Only completed surveys were included in the analysis. Discrete choice experiment analyses were conducted in Nlogit 6 (Econometric Software Inc., Plainview, New York, USA) and the PTT analyses were conducted in R Statistical Software 3.6.1 (R Core Team, Vienna, Austria). All surveys that were completed in less than 5 minutes were excluded. The data from all participants who took between 5 and 9 minutes to answer the survey AND answered two out of the three comprehension questions incorrectly AND showed flat-lining behavior in the DCE tasks were excluded because of suspicion of low-quality data. Results were considered statistically significant if p < 0.05.

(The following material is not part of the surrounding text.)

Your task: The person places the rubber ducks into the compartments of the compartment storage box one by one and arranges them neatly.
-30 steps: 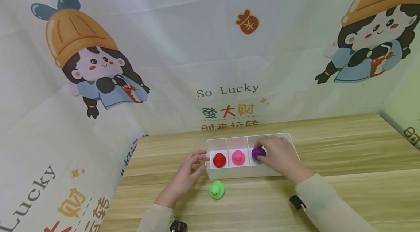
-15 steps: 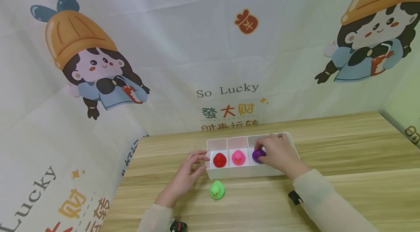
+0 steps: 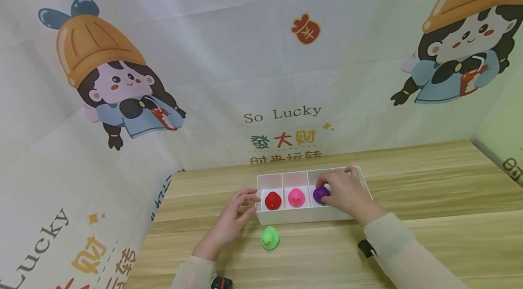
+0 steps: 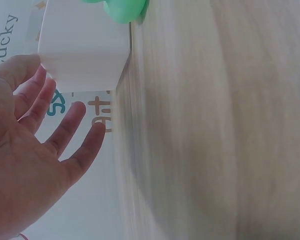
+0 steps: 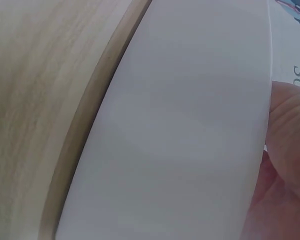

2.8.1 Respondent Feedback Questions

Frequencies were calculated and chi-square tests were conducted to compare respondents’ ratings of the perceived difficulty to understand and answer the DCE and PTT questions.

2.8.2 DCE Analysis

Panel random parameter logit (RPL) models were constructed to adjust for the multi-level structure of the data in order to be able to correct for preference heterogeneity [14]. The linearity of all non-categorical attributes was assessed visually by plotting the coefficients and based on a dummy variable in a spline function. Variables were included as either linear or categorical (using effects coding [31, 32]) in the utility function, except for effectiveness, for which linearity was assumed to facilitate MAR calculations. The contributions to model goodness of fit of interaction terms that were pre-specified in the experimental design were tested (i.e., effectiveness-serious infection and effectiveness-serious side effects). Interaction terms that significantly contributed to the model fit (Log likelihood ratio test) were included. To test whether the order in which participants answered the choice tasks (i.e., DCE first or PTT first) influenced the outcomes, a variable that identified that order was included in the model as an interaction term with the attribute levels.

All attributes were included as random parameters. Based on a model fit test, it was determined what distribution should be assumed for those parameters (normal, triangular, or lognormal). The systematic utility component (V), which describes the measurable utility of a specific treatment based on the attributes included in the DCE, was tested using the equation below. The β0 represents the alternative specific constant for the opt-out alternative, and other estimates are the attribute-level estimates that indicate the relative importance of each attribute level.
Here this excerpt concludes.